# [EXERCISE]
Search the material for lines containing the word "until", and copy each one.

-------- DATASET CONTENT --------

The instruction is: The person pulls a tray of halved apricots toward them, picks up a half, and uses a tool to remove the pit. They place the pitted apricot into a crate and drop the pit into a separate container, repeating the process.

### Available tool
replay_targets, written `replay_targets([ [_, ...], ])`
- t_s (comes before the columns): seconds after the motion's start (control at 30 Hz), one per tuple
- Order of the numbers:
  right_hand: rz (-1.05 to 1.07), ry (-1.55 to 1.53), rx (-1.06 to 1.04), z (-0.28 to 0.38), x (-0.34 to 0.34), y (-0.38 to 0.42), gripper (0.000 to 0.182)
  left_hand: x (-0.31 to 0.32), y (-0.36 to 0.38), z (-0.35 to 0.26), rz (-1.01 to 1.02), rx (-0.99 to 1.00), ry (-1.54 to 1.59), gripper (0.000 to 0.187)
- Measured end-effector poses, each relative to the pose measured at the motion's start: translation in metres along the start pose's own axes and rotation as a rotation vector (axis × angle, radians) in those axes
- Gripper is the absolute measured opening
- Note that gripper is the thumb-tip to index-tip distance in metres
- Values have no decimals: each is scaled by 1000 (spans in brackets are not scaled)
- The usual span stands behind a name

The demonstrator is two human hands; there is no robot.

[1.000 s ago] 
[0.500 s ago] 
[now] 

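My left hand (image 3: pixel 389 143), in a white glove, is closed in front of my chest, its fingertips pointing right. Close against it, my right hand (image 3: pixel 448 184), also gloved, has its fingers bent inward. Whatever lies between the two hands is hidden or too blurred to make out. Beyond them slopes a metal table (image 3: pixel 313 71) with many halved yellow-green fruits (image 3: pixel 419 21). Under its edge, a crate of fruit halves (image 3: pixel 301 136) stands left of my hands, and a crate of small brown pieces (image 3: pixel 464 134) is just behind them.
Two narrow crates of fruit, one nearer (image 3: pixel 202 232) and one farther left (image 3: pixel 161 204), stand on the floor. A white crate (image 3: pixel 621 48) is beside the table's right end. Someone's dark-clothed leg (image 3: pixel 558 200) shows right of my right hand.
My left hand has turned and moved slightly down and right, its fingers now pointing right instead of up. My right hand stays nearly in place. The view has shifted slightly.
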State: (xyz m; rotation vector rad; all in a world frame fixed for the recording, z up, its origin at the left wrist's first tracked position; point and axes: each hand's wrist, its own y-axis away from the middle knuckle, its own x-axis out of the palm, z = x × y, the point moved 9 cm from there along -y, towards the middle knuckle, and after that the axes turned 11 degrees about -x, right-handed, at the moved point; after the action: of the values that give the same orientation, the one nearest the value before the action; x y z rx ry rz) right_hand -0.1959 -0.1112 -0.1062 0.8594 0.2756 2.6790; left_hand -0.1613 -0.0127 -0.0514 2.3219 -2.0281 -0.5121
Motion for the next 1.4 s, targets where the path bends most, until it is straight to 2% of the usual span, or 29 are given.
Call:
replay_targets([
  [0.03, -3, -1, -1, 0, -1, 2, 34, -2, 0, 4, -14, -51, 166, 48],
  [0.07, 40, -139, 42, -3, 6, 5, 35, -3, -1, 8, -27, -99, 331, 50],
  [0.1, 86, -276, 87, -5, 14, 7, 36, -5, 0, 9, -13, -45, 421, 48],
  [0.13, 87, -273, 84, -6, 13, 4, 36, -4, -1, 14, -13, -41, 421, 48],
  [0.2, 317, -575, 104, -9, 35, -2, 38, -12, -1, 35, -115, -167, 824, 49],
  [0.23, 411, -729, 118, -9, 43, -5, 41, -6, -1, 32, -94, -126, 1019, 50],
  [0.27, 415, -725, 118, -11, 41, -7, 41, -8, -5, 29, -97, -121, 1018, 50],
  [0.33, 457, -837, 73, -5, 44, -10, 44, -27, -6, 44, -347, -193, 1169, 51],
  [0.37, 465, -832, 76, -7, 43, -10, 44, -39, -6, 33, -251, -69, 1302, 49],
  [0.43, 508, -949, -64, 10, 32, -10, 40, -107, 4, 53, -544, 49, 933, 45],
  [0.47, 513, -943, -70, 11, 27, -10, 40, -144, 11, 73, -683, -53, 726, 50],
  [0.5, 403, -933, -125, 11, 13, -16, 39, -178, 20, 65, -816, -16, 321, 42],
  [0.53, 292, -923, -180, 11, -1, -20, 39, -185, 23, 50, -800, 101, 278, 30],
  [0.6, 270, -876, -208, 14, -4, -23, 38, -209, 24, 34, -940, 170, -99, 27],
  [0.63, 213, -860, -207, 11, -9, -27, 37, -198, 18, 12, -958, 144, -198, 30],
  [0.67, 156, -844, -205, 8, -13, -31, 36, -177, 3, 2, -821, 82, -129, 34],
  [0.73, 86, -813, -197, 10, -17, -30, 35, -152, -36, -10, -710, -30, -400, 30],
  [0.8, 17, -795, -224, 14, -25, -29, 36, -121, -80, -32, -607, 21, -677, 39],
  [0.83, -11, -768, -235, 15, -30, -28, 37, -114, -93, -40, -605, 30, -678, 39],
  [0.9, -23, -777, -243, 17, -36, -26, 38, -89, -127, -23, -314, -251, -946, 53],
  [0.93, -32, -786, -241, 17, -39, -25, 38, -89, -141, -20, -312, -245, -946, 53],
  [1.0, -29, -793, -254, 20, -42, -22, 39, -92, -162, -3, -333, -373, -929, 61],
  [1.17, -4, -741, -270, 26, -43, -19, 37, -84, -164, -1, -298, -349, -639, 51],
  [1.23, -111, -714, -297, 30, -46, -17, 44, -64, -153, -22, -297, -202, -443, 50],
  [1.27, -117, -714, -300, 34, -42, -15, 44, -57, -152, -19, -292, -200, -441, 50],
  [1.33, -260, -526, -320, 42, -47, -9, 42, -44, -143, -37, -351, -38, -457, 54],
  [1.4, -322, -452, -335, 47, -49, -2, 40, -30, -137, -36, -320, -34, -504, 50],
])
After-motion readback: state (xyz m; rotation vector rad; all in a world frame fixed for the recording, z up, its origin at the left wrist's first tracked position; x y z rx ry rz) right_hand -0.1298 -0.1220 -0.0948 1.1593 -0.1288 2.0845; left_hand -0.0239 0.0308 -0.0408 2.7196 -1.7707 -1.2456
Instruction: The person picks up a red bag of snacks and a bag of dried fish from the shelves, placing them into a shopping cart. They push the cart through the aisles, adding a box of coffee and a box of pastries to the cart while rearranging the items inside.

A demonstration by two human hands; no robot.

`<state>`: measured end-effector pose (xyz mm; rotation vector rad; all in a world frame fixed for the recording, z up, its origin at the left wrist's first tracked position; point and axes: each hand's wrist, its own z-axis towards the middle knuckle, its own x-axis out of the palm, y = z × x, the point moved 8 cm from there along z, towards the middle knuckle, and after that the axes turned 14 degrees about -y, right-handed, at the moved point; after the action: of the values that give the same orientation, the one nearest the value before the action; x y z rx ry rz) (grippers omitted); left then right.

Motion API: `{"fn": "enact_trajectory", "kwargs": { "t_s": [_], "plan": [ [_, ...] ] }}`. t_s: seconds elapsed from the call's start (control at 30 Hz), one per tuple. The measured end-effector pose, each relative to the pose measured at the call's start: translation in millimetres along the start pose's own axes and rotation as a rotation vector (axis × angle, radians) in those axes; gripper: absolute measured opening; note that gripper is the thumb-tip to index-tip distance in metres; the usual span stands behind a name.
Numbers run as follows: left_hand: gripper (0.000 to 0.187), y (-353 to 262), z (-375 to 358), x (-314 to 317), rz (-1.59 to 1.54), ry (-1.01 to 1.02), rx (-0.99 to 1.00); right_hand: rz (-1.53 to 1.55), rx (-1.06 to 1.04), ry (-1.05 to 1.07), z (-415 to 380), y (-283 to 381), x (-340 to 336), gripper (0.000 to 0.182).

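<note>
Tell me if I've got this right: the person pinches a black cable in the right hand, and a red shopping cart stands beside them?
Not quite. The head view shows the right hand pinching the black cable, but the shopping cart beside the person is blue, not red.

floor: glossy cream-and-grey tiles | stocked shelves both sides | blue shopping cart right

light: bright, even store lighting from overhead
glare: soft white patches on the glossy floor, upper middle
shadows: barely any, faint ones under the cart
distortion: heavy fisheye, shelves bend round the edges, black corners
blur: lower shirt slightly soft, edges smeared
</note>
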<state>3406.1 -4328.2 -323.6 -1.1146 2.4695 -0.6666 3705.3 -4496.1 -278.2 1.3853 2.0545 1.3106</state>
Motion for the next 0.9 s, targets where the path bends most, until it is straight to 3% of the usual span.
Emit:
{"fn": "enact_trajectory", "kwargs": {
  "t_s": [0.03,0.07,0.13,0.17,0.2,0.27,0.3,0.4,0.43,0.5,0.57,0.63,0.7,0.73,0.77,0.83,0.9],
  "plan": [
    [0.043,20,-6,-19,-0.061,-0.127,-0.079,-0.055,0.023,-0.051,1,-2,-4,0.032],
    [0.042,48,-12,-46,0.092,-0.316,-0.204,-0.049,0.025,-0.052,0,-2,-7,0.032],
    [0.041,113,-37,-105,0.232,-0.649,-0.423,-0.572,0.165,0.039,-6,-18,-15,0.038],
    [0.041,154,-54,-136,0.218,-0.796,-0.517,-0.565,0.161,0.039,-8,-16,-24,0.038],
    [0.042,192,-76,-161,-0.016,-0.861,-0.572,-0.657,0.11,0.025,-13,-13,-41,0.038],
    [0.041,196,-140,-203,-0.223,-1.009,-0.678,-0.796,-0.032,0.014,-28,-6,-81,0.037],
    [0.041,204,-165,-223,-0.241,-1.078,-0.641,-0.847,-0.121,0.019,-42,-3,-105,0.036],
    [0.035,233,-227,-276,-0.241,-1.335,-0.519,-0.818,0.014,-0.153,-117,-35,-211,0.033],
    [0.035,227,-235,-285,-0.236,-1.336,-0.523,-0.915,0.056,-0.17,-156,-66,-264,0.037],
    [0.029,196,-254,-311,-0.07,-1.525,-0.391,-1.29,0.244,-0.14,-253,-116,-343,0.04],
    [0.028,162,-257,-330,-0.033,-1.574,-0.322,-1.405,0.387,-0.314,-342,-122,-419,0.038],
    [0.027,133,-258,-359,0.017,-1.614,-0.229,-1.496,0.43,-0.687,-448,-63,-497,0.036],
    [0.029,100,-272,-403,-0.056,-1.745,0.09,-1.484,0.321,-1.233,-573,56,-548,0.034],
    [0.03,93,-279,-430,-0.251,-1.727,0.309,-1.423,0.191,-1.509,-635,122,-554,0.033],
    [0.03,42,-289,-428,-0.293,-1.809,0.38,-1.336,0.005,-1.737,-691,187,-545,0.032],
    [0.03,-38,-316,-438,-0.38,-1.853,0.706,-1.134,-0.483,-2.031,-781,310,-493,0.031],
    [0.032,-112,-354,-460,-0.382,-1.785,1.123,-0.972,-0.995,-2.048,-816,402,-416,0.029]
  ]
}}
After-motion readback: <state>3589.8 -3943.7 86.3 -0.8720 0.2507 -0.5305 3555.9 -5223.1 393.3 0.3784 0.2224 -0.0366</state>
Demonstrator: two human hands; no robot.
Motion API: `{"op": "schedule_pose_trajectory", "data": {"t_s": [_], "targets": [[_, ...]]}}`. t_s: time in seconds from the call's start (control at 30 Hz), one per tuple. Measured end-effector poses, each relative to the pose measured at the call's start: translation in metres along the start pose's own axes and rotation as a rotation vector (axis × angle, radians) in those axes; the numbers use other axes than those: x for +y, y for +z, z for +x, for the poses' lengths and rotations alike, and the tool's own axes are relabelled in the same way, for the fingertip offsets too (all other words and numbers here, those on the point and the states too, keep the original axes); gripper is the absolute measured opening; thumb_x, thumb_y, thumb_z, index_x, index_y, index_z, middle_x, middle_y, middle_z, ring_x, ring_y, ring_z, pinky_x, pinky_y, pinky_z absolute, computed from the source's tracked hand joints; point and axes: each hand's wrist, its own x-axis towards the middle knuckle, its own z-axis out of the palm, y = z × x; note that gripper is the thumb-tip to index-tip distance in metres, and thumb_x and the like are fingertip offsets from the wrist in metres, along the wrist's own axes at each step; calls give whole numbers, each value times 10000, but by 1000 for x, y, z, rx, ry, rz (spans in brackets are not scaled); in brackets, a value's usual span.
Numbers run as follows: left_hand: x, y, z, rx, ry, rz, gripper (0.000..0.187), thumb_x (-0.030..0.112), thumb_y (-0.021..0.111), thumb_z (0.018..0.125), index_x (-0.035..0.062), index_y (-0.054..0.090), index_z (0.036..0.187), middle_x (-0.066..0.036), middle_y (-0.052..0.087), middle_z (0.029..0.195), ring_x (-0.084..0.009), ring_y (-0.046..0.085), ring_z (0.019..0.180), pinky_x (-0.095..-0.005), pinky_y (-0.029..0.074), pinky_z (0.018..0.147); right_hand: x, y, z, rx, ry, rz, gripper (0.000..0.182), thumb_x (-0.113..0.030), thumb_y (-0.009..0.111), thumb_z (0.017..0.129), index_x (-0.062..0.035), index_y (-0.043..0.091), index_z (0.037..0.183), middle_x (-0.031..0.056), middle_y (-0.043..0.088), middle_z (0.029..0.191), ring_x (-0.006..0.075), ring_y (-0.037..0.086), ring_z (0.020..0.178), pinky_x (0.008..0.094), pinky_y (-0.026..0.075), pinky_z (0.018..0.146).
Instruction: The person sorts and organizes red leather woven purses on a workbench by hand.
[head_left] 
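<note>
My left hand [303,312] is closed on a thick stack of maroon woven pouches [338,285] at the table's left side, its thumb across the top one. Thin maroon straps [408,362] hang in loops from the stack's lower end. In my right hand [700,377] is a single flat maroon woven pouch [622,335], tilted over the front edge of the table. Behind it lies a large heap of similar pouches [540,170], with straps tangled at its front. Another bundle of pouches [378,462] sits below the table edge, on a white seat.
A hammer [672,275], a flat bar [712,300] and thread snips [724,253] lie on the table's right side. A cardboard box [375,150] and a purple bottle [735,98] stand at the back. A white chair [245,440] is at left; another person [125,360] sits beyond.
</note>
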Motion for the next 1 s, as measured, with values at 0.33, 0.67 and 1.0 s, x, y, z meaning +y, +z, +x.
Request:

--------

# [EXERCISE RESPONSE]
Motion for the next 1.4 s, targets where the path bends most, until it is straight to 2% of the usual span, or 29 are given.
Motion for the next 0.9 s, targets where the path bends most, until it is straight to 3% of the usual span.

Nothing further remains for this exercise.